What are competing transcription factors competing for?

This is not incredibly well understood, if you take the case of the myeloid versus erythroid fate decision. Based on the work of Thomas Graf and others, if you have GATA1 and PU.1, they are actually binding to each other in cells. They form a complex; they pretty much neutralize [each other's] activity when they are complexed together, so it is only the free transcription factors that are available to bind DNA. So if you have an excess of GATA1, you become a red blood cell. If you have an excess of PU.1, you become a myeloid cell.

I was thinking that they would compete for spots on DNA.

That is one mechanism. I would say both are happening. If you consider those factors that you put in for pluripotency, they set up what someone has called a transcription factor battlefield, where the factors are actually complexing each other, inactivating each other. That ends up creating chaos that actually affects the cell fate.

Why is the notion of where blood arises in the embryo such an interesting question?

It's intrinsically interesting that stem cells are born at a certain time in development and then migrate to specific locations where they reside to wait for a developmental fate. It may be that way for other organs.

The latest thought on this is that all your stem cell precursors are made before day 12.5 in a developing mouse. After that period it's simply the derivatives of the stem cells that land in a niche and then are able to be amplified. So one question is why would you go to the trouble of making or maintaining stem cells in different locations for particular organs?

The second thing is that understanding blood development has helped us understand a lot about the genetics of haematopoiesis; the genes that are required to make blood cells in an embryo are often used in adults in the regulation of self-renewal.

It seems to generate a lot of controversy.

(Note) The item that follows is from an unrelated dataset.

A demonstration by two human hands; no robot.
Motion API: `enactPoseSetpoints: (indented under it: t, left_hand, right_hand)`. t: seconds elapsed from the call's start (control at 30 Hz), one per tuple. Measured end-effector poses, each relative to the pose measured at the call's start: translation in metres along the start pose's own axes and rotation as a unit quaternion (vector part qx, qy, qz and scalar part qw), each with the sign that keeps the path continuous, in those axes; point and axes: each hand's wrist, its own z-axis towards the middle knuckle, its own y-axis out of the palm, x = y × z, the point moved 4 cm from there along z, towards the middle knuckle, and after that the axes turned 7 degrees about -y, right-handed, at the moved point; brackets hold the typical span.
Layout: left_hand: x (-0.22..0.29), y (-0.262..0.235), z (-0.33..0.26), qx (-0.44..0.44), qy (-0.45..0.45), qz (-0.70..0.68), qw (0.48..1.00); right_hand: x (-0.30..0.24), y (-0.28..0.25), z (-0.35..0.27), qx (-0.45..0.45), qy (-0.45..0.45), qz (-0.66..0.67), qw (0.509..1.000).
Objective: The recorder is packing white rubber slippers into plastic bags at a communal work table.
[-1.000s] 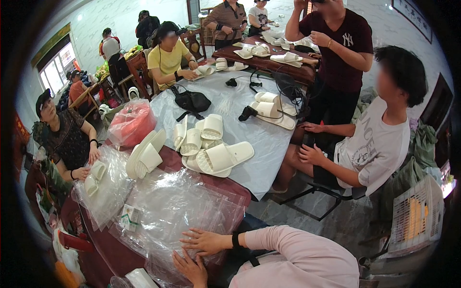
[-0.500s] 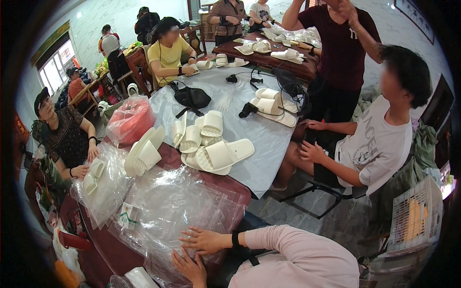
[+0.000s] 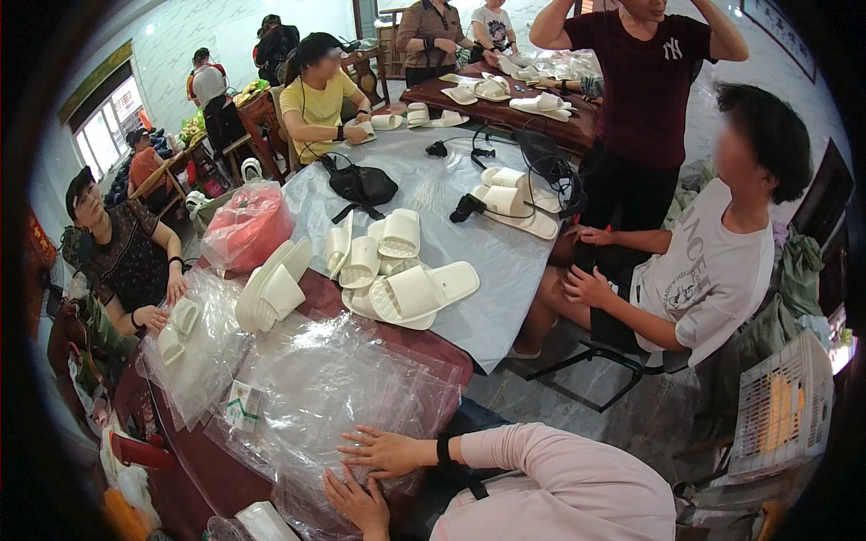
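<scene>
Both hands are staying put since the earlier frame; only the standing person's arms are shifting. Right hand [image 3: 386, 451] is lying flat, fingers spread, on the stack of clear plastic bags [image 3: 334, 388]; left hand [image 3: 356, 500] is resting open on its near edge, holding nothing. Stack is stretching up-left from the hands across the tabletop [image 3: 203, 464], right hand nearer its middle. Cream slippers [image 3: 406, 290] are lying beyond: about seven in the heap.

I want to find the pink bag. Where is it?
In the head view, the pink bag sits on the table's left side, just behind the upright white slippers and left of the black pouch.
</scene>
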Motion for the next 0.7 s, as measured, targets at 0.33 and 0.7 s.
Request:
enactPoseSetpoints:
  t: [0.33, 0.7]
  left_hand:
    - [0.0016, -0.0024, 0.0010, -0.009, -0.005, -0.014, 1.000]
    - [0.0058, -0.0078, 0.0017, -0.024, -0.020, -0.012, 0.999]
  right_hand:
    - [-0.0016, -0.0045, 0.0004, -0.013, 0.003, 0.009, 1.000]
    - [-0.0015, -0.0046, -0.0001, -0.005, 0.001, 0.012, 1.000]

Pretty much every five years or so there is a challenge to the current hypothesis, and one would wonder, with the amazing tools we have in the blood system, why we can't just figure it out.

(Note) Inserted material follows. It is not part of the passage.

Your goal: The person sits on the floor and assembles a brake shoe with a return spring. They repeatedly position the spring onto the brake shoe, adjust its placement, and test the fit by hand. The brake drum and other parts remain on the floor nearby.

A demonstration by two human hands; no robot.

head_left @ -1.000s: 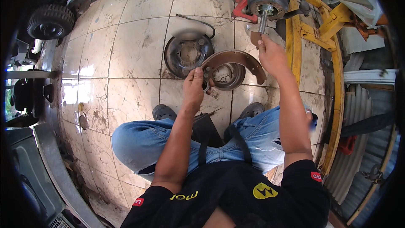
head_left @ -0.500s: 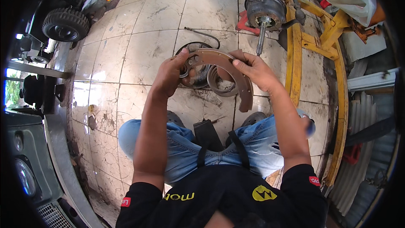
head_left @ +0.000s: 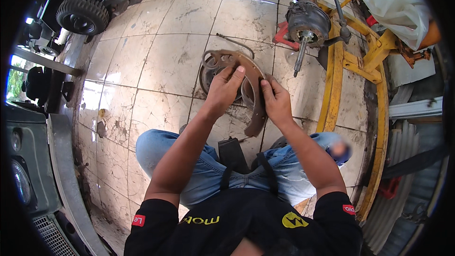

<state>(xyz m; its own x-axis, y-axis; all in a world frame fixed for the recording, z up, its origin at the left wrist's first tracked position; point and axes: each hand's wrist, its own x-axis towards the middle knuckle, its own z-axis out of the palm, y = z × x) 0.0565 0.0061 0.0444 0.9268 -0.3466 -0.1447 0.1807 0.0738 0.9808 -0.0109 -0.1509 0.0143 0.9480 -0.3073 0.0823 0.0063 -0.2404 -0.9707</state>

A third reason has to do with personalities. Pretty much every five years or so there is a challenge to the current hypothesis, and one would wonder, with the amazing tools we have in the blood system, why we can't just figure it out.

Stuart Orkin and I just wrote a review for Cell and as we were going through the field of haematopoiesis, we realized that many, many topics had conflicting data associated [with them], and it made even two experts in the field have difficulty in deciding what is the truth.

If you were writing a review called “Intrinsic and extrinsic control of haematopoietic stem cell self-renewal” ten years from now, what do you think it would say?

In ten years there will be a chart in the manuscript that would delineate the interactions that are necessary for self-renewal to occur. You could look at this as an electrical diagram as much as a computer program of cell fate and self-renewal. There's a growing literature in the haematopoietic system about how the transcription factor competition model allows you to think of cell fate. I'd like to see that put together schematically with the genes actually defined. A number of the signalling pathways are inducible, and I'd like to see how the inducible pathways interact with the pathways that are autonomously programmed, that are simply part of the cells' fate.

What will be some of the hardest things to put in this schematic?

It's going to be groups of factors that are truly making those decisions, and we need to be better at integrating the multiple factors and multiple signalling pathways. A number of labs pick a single factor, knock it out and show that it's relevant, but it may be that combinations of factors are what's required to lead to a biologic effect.

What else?

One thing to point out is the use of these pathways in tissue regeneration and repair compared to steady state. There are pathways that do regulate steady state (cKit and thrombopoietin), but other pathways like Wnt and Notch seem more relevant to the regeneration or tissue repair situation, so understanding similarities and differences between homeostasis and repair will give us a greater understanding of stem cell biology.